PRN narcotics for patients who cant request it? - page 2

by EMYrn2011 2,846 Views | 18 Comments

I recently started working on a subacute unit; majority of the patients are unable to verbalize needs. Many of these patients have PRN narcotics and anti-anxiety meds. At this facility the LVN gives all the PO meds, and... Read More


  1. 0
    Ha, my bad. I defaulted back to med/surg/onc nursing and momentarily forgot we were discussing LTC/subacute rehab. I probably should have posting privileges revoked for Mondays. :***:
  2. 1
    I worked in a facility that converted to sub-acute and hospice. The LPN's there were very experienced in LTC but not so much post-op and hospice care. They were very uncomfortable giving "heavy hitter" meds for pain and sedation. I had to do a lot of teaching with them. Ultimately, it became more effective when we had a facility-wide inservice on pain management. Maybe you could suggest that to your DON (without naming people course).
    EMYrn2011 likes this.
  3. 0
    Why isn't this Pt getting ATC PO pain meds? Giving morphine q every hour anit going to help with long term pain relief.
  4. 1
    So the bottom line is this, the RN is the better trained of the clinicians.
    The judgment of the LPN will default to the judgment of the RN. The LPN always has the right to refuse the RNs direction.

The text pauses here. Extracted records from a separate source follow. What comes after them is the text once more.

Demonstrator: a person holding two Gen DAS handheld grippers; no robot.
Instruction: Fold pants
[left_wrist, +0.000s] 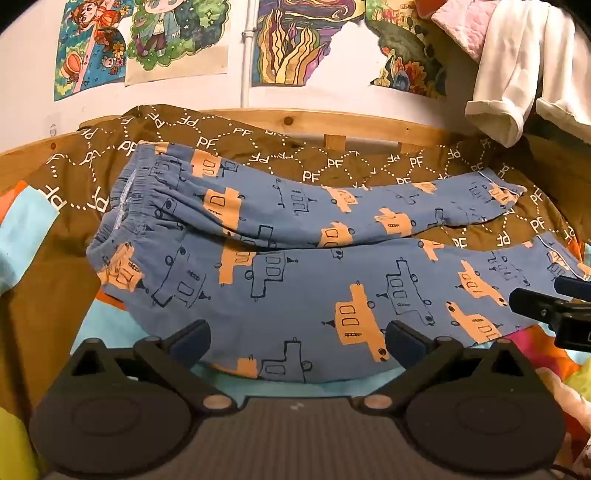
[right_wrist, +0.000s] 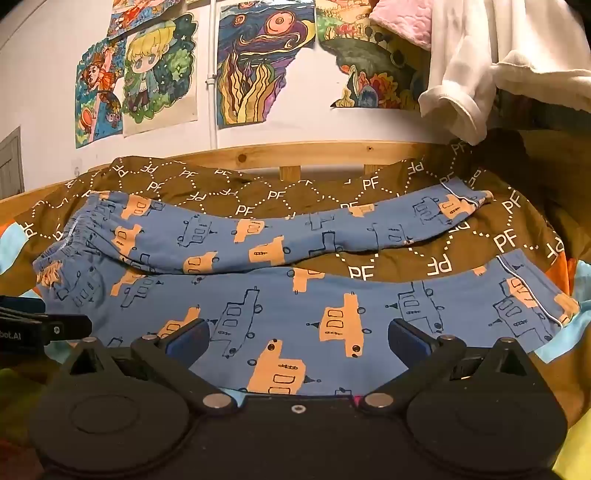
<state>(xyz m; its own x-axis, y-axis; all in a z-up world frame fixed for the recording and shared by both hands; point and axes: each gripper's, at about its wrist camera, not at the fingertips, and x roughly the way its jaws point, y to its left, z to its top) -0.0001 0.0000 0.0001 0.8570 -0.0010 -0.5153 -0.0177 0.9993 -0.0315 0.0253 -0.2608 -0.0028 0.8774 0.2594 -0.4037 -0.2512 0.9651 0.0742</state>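
Pants (left_wrist: 295, 295) of blue cloth, printed with orange and outlined boats, lie spread on the brown blanket (left_wrist: 332, 162) of a bed, waistband left, both legs running right, the far one rumpled. Soft, light and limp, they look best pinched at waistband and cuff. Left gripper (left_wrist: 297, 341) and right gripper (right_wrist: 299, 338) hover at the near leg, jaws spread wide, holding nothing.
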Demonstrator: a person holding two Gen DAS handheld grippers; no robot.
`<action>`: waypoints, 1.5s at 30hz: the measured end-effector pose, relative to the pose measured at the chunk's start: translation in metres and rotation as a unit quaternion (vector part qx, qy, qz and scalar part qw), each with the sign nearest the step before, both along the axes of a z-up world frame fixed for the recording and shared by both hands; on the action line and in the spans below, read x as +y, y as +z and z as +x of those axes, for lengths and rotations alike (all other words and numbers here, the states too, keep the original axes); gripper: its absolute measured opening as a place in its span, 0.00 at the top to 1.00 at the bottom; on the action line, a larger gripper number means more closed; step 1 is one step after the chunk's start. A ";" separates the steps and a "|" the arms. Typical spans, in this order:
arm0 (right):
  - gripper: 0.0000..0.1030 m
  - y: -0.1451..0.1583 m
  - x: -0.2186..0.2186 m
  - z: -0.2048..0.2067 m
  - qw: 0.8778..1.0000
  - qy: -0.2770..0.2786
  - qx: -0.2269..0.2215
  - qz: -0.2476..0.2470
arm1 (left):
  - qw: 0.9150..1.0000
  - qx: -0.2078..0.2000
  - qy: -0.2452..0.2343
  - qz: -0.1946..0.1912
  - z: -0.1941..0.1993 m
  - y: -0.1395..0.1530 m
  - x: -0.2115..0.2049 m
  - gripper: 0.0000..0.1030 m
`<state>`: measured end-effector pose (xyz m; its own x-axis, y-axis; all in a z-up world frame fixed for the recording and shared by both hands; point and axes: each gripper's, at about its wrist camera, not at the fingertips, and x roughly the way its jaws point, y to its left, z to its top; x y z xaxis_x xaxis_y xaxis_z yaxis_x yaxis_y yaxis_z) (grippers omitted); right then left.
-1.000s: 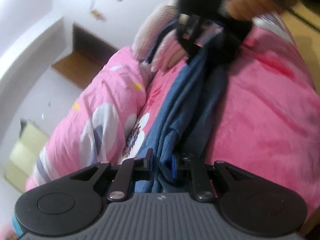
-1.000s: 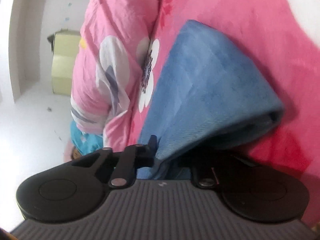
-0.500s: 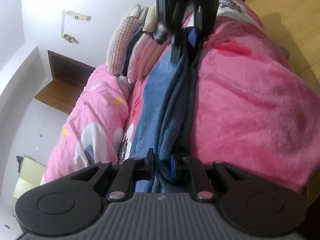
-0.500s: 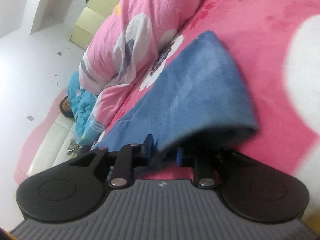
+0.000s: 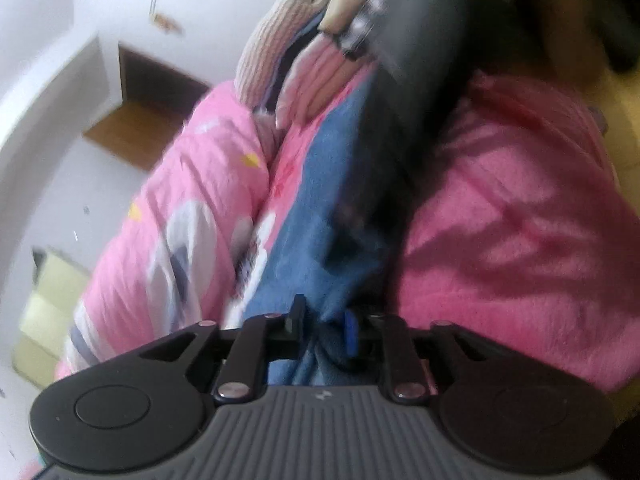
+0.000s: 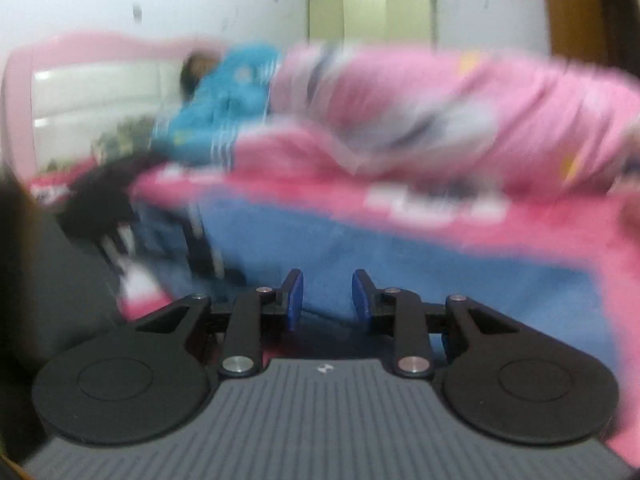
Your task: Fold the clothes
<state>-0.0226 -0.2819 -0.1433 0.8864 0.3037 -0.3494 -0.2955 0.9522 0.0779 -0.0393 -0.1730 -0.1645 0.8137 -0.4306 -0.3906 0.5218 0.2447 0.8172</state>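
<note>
Blue fleece garment (image 5: 320,216) lies lengthwise on a bed covered by a pink blanket (image 5: 520,216), with a pink floral quilt (image 5: 180,216) bunched along one side and a stack of folded clothes (image 5: 316,80) at the far end. Left gripper (image 5: 325,320): its jaws have just been opening and stand slightly apart, with a bunched edge of the garment between them; whether the pads press on the cloth cannot be told through the blur. Right gripper (image 6: 327,298): its jaws have just been opening and stand apart with a clear gap, nothing between them, and the garment (image 6: 400,264) spreads flat on the blanket just ahead of the blue pads (image 6: 295,300). In the left wrist view a dark blurred body, the other gripper seen from behind, crosses the upper frame above the garment. In the right wrist view the quilt (image 6: 420,112) forms a ridge behind the garment, beside a turquoise item (image 6: 224,100) and a pale cabinet (image 6: 368,12) against the wall.
</note>
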 end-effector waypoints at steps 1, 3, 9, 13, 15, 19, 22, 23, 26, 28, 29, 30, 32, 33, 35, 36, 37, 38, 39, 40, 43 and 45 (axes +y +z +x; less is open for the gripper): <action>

    For a painful patient who is not able to ask for their prns we are responsible to observe and assess them regularly for signs and symptoms of discomfort. We act upon those signs to intervene to reduce discomfort. The goal is to medicate before the discomfort it too great. If agitation is an early sign of discomfort for this patient he should be treated with his prn asap while taking other nursing steps (repositioning, etc) to improve comfort.
    leslie :-D likes this.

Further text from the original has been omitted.